### The task
Nothing before the line containing "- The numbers" belongs in the answer; quote that line and all lines after it through the end of the material, word for word.

### Recorded data
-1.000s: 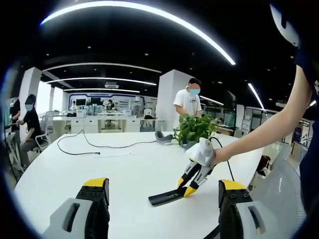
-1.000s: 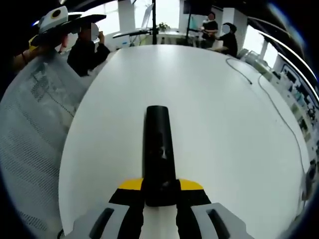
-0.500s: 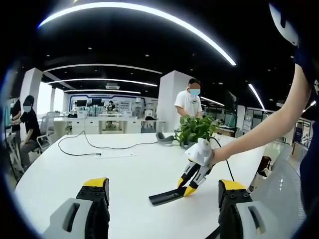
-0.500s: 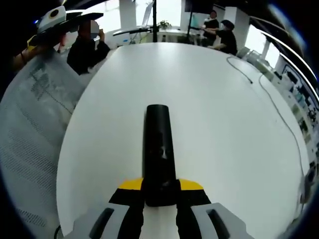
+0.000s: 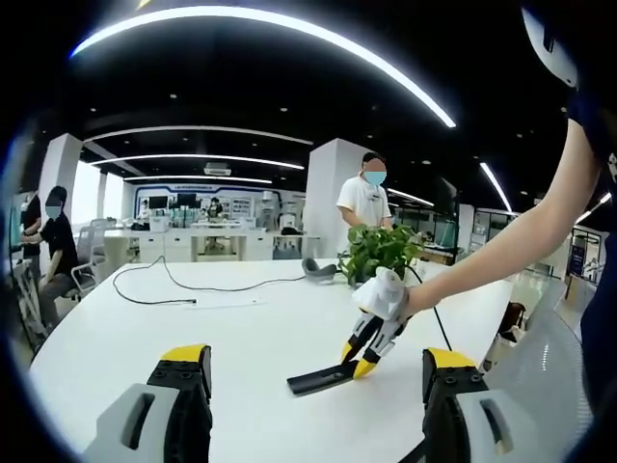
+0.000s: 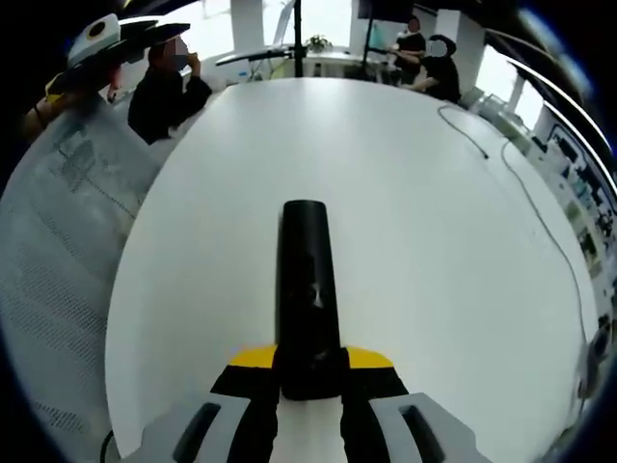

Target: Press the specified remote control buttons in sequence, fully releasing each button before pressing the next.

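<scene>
A long black remote (image 6: pixel 307 280) lies lengthwise over the white table (image 6: pixel 415 241), its near end clamped between my right gripper's (image 6: pixel 308 371) yellow-tipped jaws. In the left gripper view the same remote (image 5: pixel 318 379) slants down, its far tip at or just above the table (image 5: pixel 145 328), with the right gripper (image 5: pixel 364 349) shut on its upper end and a person's hand behind it. My left gripper (image 5: pixel 315 361) hangs over the table's near edge, its jaws wide apart with nothing between them. The left gripper (image 6: pixel 101 34) also appears at the top left of the right gripper view.
A potted plant (image 5: pixel 376 249), a grey headset (image 5: pixel 318 265) and a black cable (image 5: pixel 183 285) lie on the far side. A mesh chair back (image 6: pixel 58 241) stands beside the table edge. Several people sit or stand around the room.
The right gripper and the held remote have shifted slightly to the left in the left gripper view. The left gripper has stayed open and still.
</scene>
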Tool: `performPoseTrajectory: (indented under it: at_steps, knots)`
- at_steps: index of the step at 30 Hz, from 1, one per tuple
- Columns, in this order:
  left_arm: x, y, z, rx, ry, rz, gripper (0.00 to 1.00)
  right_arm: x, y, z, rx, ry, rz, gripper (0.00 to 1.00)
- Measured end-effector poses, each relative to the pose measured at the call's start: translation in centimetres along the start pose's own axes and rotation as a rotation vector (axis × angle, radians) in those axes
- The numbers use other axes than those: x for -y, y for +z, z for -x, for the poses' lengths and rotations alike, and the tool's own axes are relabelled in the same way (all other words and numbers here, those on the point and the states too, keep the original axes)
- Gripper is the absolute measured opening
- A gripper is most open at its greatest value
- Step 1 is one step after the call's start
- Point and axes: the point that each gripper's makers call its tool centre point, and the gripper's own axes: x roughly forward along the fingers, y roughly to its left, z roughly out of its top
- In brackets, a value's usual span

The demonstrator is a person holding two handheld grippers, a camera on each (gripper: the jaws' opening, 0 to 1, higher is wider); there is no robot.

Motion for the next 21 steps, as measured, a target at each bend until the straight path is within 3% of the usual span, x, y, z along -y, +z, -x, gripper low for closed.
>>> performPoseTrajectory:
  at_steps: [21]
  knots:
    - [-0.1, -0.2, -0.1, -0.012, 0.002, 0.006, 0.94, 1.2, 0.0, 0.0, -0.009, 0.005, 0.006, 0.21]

### Task output
- The numbers use other axes than those: x for -y, y for +z, z for -x, for the poses' lengths and rotations alike, and the tool's own axes are relabelled in the same way (all other words and numbers here, those on the point and the states too, keep the original axes)
- Gripper is the absolute measured opening
- A gripper is most open at its greatest value
- Step 1 is one step after the call's start
- Point and axes: the point that each gripper's makers call its tool centre point, and the gripper's own axes: x roughly forward along the fingers, y roughly to its left, z roughly out of its top
- In brackets, a value's usual span

The demonstrator is a person holding two handheld grippers, a camera on each (gripper: the jaws' opening, 0 to 1, higher is wider); there is no robot.

Motion for the next 21 steps, as measured, a target at each bend until the straight path is within 3% of the usual span, x, y, z along -y, +z, -x, gripper low for closed.
>>> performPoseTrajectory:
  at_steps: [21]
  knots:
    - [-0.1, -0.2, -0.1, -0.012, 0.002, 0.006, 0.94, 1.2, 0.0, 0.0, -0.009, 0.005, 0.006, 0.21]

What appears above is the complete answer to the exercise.